Exercise directions:
State how many lines of the listing below include the word "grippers". Give only the number.

#### Information supplied ####

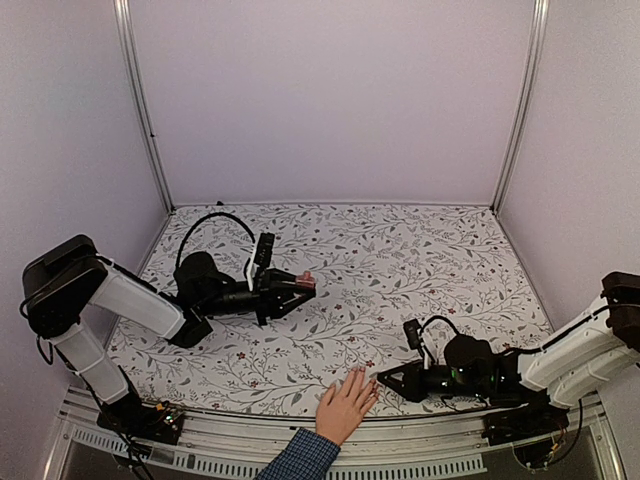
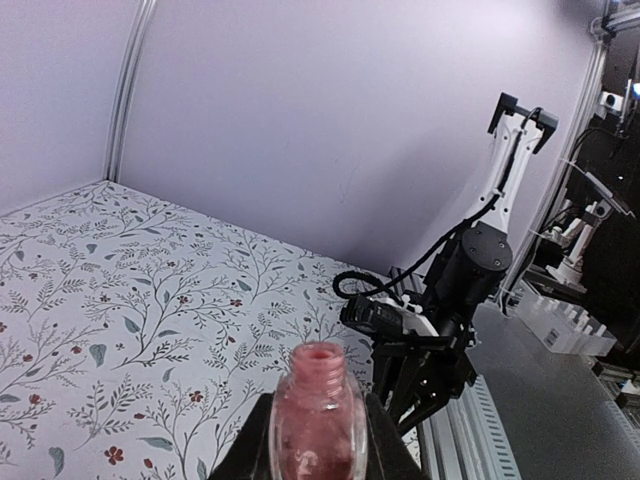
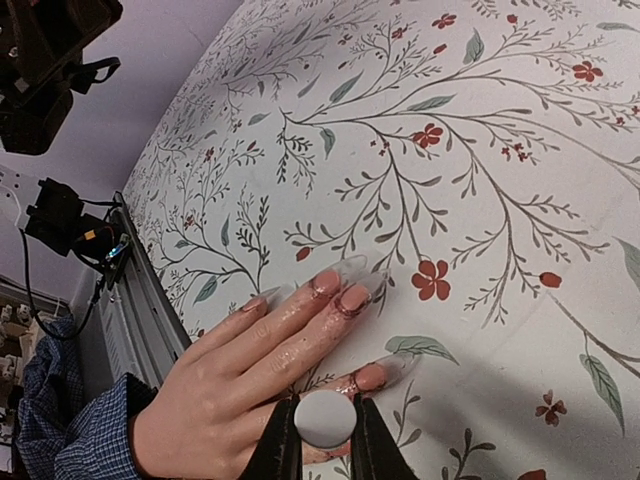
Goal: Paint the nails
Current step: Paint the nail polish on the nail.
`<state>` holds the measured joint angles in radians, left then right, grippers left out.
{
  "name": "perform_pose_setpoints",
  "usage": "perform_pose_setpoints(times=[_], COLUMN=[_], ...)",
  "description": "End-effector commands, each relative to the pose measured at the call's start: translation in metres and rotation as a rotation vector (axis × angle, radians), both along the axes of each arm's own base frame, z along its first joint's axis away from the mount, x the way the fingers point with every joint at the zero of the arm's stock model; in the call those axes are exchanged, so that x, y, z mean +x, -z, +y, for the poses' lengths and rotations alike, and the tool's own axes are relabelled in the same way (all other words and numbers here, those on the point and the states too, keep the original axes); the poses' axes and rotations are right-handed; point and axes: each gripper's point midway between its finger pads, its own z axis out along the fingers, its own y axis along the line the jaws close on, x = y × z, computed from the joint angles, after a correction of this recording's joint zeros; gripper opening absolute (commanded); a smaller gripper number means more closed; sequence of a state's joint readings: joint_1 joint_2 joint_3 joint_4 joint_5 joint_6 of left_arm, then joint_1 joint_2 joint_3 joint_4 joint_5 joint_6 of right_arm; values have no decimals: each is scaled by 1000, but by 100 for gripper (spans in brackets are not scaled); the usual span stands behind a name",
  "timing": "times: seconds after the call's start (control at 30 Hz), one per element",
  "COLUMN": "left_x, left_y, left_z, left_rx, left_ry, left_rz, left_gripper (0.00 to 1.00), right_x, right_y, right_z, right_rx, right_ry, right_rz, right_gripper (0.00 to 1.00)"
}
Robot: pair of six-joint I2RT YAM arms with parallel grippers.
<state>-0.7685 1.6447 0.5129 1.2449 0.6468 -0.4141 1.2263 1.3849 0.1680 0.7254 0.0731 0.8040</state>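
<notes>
Your right gripper (image 3: 326,446) is clamped on the white cap (image 3: 324,419) right by the nails (image 3: 352,298), left gripper (image 1: 297,285) is clamped on the open pink bottle (image 2: 318,420)

A hand (image 1: 345,405) lies flat on the surface (image 1: 400,250) at its near edge, a little right of the middle, with the fingers reaching toward the far side and the nails (image 3: 352,298) resting on the surface. The right end effector (image 1: 384,380) sits low just to the right of the fingertips, pointing left, with a cap (image 3: 325,420) between its fingers, above the nearest finger. The left end effector (image 1: 305,284) is behind and to the left of the hand, well apart from it, with a bottle (image 2: 318,425) standing upright between its fingers.
</notes>
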Motion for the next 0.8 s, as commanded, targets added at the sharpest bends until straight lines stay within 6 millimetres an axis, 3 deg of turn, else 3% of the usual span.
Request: perform_pose_setpoints(times=[0.0,0.2,0.3,0.77], left_x=[3,3,3,2], left_y=[-5,-7,-9,-7], left_z=[4,5,6,7], left_rx=[-24,-30,-28,-17], left_ry=[-4,-4,-6,-6], left_rz=[-23,-29,-36,-41], left_gripper=[0,0,0,0], right_x=[2,12,12,-1], right_y=[-11,-33,-34,-12], right_z=[-7,-6,-7,-3], right_rx=[1,-58,-121,-186], right_ry=[27,65,57,-46], right_rz=[-24,-48,-39,-25], right_gripper=[0,0,0,0])
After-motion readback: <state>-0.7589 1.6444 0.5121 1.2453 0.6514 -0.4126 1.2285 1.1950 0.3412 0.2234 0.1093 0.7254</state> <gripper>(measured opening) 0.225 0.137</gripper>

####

Result of this task:
2